Crappie anglers will want to give Sangchris a go this winter. "Right now, we have a good population of fish in the 12- to 15-inch class," said Stephenson. The best time for papermouths is February through April around shoreline brush in the warm areas of the lake. Minnows below slip-bobbers locate fish the best.

Sangchris' striper tradition will also continue. "Right now, anglers are catching good numbers of fish in the 11- to 17-pound class," said Stephenson. "The best time for stripers is from about Christmas to April." Live shad, blade baits and Rat-L-Traps are perennial favorites.

Sangchris is open year-round. During the winter, angling is restricted to the warmwater arm in the center of the lake. Numerous launches are available, including Sangchris Lake State Park. All motors must be 25 horses or less. For more information, call (217) 498-9208.


Capital City's own 4,200-acre Lake Springfield may have the densest population of bass in our entire state. According to Stephenson, this is the place to go if you're looking to get tired of catching largemouths.

"We had a catch rate of about 80 fish per hour in the main lake, and west of Interstate 55, we had a catch rate of about 150 fish per hour," said Stephenson. "There's no real lunkers in Springfield, but it's the place to catch lots of fish." About 30 percent of the population exceeds 15 inches, but only 1 percent is larger than 18 inches.

Stephenson also said that Springfield has the best catfishing in Illinois. Channel catfish are well dispersed for numbers and size, and a lot of flatheads over 40 pounds are available, too.

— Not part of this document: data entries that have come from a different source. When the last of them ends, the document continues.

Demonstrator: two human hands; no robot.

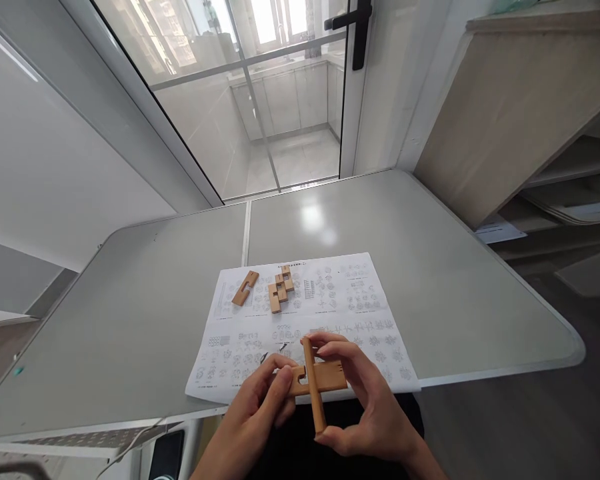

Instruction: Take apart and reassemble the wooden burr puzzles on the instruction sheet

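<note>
Low over the table's front edge, my left hand (255,408) pinches the left end of a flat wooden puzzle piece (333,377) that has a rounded notch. A second wooden puzzle piece (315,400), seen edge-on, crosses it near the middle. My right hand (370,410) grips this crossing piece, thumb at its lower end and fingers at the top. How far the two pieces interlock, I cannot tell. Beyond my hands, a slotted wooden piece (245,289) and a stepped cluster of small wooden blocks (281,291) lie on a printed sheet (340,317).
The sheet, covered in small diagrams, lies on a grey table (430,293) with a pale rim. A glass door (290,120) stands behind it, and a wooden shelf unit (500,113) at the right. A dark phone (167,455) sits below the front edge.
</note>
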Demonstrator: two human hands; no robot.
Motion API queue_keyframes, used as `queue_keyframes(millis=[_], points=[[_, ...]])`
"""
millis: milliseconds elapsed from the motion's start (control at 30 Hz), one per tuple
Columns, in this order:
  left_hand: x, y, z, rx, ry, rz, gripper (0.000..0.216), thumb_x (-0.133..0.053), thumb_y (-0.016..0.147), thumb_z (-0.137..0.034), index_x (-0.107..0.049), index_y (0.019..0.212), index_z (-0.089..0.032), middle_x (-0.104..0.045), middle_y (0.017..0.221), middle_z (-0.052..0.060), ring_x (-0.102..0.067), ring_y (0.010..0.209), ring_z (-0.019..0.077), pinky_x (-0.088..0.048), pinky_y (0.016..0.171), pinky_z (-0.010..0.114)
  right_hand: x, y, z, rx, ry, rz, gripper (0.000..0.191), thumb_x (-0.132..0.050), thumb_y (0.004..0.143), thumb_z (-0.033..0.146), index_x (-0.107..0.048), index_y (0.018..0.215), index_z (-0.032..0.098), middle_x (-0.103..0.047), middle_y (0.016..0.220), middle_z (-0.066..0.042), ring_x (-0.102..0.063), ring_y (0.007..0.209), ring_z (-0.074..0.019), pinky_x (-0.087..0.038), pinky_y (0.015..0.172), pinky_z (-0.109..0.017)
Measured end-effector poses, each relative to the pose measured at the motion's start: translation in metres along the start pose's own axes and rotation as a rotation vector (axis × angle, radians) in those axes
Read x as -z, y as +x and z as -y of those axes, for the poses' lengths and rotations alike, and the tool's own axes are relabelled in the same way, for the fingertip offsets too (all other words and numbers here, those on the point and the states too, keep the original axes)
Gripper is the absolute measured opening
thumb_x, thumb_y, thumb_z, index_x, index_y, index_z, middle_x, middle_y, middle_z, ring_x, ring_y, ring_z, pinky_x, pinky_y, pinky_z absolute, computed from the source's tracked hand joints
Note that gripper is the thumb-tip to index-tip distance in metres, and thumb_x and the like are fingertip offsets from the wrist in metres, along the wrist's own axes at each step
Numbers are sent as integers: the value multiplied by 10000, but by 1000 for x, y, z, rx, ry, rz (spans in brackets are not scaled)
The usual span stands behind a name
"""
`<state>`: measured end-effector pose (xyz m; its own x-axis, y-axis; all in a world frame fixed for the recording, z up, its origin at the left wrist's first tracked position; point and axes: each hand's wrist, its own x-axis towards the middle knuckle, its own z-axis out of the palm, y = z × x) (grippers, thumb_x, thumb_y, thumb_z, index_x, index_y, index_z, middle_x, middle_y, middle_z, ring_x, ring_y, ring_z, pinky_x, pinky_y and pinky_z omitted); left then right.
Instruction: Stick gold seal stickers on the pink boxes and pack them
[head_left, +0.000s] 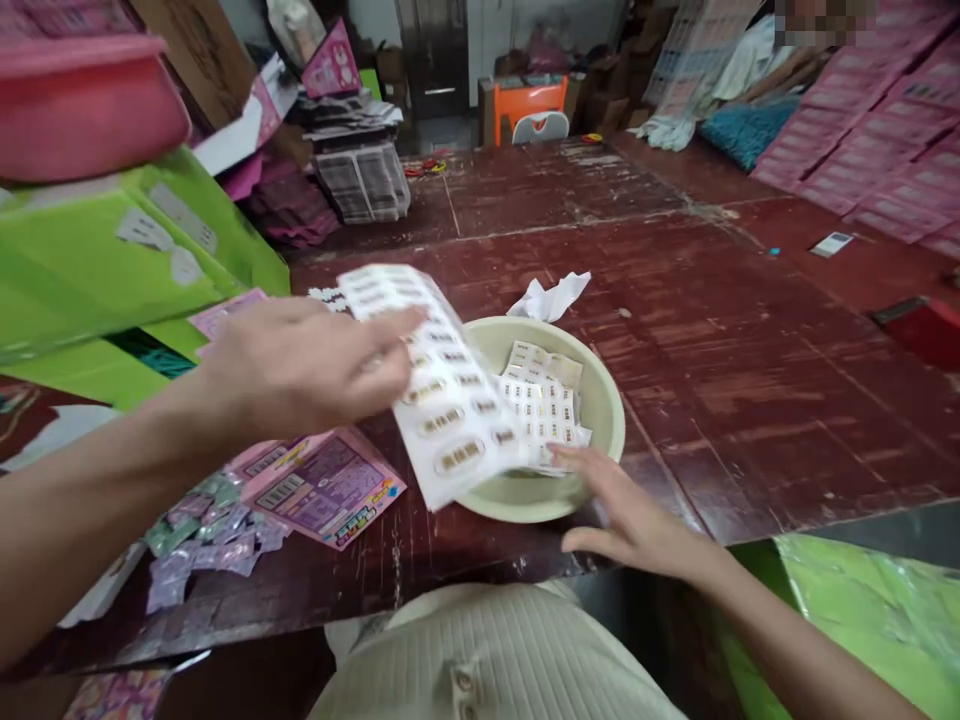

The white bass fishery is tremendous, with good numbers of 15- and 16-inch fish available.

Lake Springfield is open year-round, but winter fishing is confined to the area north of Lindsay Bridge. Boat launches are located around the lake, but some require a fee. The launch by the dam is most popular with winter anglers. For more information, contact Region 4 Fisheries at (217) 632-3841.

Illinois is a state that definitely knows how to mix a little business with pleasure. Regardless of what you like to fish for, it's a good bet you can find it on one of our many cooling lakes within a few hours' drive of your home.